“El trabajo
libera”, rezaba el cartel que había a la entrada de una de las
dependencias del campo de trabajo ubicado por los nazis en la fortaleza de
Theresienstadt, cerca de Praga, el mismo que había en Auschwitz.
El lema no solo es homologable, sino aplicable en cualquier tipo de sociedad:
el trabajo, que aparece como un castigo divino en el Génesis, es (desde
entonces) consustancial con la naturaleza humana y su principal agente dignificador.
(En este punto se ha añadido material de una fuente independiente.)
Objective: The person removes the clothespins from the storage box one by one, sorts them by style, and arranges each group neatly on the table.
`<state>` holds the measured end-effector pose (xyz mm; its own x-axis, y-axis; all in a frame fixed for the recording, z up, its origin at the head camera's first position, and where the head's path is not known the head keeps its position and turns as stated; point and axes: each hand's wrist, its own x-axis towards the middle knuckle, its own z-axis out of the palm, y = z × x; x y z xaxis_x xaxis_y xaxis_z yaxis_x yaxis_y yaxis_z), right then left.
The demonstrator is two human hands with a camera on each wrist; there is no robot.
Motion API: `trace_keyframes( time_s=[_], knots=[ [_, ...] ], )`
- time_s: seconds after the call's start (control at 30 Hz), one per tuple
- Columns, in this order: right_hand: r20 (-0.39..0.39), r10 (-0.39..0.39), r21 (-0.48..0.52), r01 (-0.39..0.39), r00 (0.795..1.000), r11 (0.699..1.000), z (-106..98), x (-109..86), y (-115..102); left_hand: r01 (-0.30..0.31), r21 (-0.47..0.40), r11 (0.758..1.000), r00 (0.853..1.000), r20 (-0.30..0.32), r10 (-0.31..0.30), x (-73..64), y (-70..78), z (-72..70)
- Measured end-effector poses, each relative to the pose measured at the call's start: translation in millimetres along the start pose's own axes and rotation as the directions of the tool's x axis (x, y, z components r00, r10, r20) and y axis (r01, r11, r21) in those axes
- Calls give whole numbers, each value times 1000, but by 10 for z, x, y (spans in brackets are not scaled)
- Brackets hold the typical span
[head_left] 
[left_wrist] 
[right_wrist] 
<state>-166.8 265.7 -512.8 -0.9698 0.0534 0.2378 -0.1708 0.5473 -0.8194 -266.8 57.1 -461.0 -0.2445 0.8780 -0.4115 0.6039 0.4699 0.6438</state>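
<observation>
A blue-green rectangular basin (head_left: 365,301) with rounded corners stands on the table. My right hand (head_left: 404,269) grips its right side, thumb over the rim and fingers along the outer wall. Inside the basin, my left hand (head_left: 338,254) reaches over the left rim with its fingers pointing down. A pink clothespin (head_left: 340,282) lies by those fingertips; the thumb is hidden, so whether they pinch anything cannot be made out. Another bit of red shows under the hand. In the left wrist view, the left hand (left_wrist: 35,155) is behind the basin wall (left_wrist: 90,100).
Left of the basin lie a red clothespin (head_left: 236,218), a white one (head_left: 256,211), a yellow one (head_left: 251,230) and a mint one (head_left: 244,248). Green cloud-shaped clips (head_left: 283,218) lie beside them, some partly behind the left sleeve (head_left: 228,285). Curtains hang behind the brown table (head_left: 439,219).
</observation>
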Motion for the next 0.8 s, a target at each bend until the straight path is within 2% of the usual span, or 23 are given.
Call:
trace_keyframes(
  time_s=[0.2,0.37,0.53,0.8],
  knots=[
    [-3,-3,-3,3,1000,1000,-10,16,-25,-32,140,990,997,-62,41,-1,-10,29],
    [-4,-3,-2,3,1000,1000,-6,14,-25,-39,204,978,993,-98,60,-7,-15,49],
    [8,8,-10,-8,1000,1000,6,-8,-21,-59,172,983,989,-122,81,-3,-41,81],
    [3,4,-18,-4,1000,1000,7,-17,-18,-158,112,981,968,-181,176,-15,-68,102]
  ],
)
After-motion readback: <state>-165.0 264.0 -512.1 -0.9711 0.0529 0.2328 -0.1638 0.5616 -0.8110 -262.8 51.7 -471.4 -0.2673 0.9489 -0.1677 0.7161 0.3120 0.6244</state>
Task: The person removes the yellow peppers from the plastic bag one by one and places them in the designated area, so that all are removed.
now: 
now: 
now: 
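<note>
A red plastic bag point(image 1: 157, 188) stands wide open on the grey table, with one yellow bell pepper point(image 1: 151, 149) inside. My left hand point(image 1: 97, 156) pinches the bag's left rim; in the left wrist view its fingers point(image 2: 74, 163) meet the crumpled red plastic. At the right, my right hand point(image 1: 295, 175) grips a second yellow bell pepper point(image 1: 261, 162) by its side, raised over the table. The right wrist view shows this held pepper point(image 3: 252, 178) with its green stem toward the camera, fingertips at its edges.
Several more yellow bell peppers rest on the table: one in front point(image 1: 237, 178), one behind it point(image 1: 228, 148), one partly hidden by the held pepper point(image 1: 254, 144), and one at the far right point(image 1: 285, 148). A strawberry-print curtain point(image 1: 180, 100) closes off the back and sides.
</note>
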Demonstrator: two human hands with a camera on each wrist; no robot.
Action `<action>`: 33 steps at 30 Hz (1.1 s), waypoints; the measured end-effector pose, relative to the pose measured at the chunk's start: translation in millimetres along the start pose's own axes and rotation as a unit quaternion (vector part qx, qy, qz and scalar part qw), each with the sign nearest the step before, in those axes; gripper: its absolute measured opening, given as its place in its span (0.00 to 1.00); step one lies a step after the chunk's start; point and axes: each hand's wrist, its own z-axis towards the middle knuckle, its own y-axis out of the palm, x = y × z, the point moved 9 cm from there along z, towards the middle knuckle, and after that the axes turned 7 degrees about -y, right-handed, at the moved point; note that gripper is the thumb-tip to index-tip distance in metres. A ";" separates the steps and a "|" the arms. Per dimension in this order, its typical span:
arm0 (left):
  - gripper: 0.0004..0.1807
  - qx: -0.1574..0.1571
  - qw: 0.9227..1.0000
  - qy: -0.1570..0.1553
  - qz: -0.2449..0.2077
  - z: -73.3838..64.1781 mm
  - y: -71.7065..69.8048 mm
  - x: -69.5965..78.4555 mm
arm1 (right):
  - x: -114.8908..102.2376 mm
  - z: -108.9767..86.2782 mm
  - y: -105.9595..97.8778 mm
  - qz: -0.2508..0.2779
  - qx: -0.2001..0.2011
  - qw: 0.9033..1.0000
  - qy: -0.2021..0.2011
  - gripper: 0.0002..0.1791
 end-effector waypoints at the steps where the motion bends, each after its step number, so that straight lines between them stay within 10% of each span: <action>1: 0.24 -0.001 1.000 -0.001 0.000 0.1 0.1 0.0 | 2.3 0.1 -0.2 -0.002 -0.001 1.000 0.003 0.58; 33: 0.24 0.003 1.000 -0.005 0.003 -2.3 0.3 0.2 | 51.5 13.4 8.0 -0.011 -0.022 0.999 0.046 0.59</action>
De hecho, a realizarse mediante un trabajo digno es a lo que aspiran los seres
humanos dignos, y un trabajo digno para todos es lo que ofrecen numerosas sociedades
utópicas.
Como
sociedad utópica, la de los nazis era una distopía. La RAE define distopía como
“representación ficticia de una sociedad futura de características negativas
causantes de la alineación humana”. Por ficticia y de novela que pareciera, la
de los nazis era una sociedad real, en la que, como en las distopías, la
manipulación de la virtud se convirtió en un infierno.
Como
bien saben todos los amantes de las distopías, la manipulación de la virtud
necesita siempre de una manipulación de la información, que elimina el espíritu
crítico del ciudadano, y de una cámara de gas o algo similar, que elimina lo
que la manipulación de la información no ha conseguido. El resultado es un
comportamiento plano de la masa, ya sumisa y estúpidamente feliz, vegetal.
La
ciudad de Theresienstadt, hoy Terezin, fue transformada
en un gueto y presentada a la Cruz Roja Internacional y al mundo entero como el
modelo de asentamiento judío del régimen nazi, pero sus habitantes eran esclavos
y su fin mayoritario fue morir por agotamiento o ser deportados a Auschwitz, donde fueron asesinados. Con la aquiescencia
cómplice de los mansos, empeñados en negar la incómoda verdad del genocidio, la
manipulación de la información hizo que la sociedad internacional se tragara
las burdas mentiras de los nazis, que la sociedad alemana apoyara
mayoritariamente al régimen que los gobernaba y que todavía hoy haya quienes piensen
que no existió el holocausto.
Theresienstadt existió y
existe Terezin, y el visitante puede
ver los monumentos del horror y pasear por sus calles tranquilas. Pero luego se
va. Un visitante impresionado como yo, que se va, no puede dejar de pensar en
los dos mil habitantes que viven allí, sometidos permanentemente a la presencia
de una verdad terrible, pero tampoco puede dejar de pensar en esos otros,
negacionistas, que viven permanentemente de espaldas a la verdad, sometidos a
la aún más ominosa presencia de la mentira.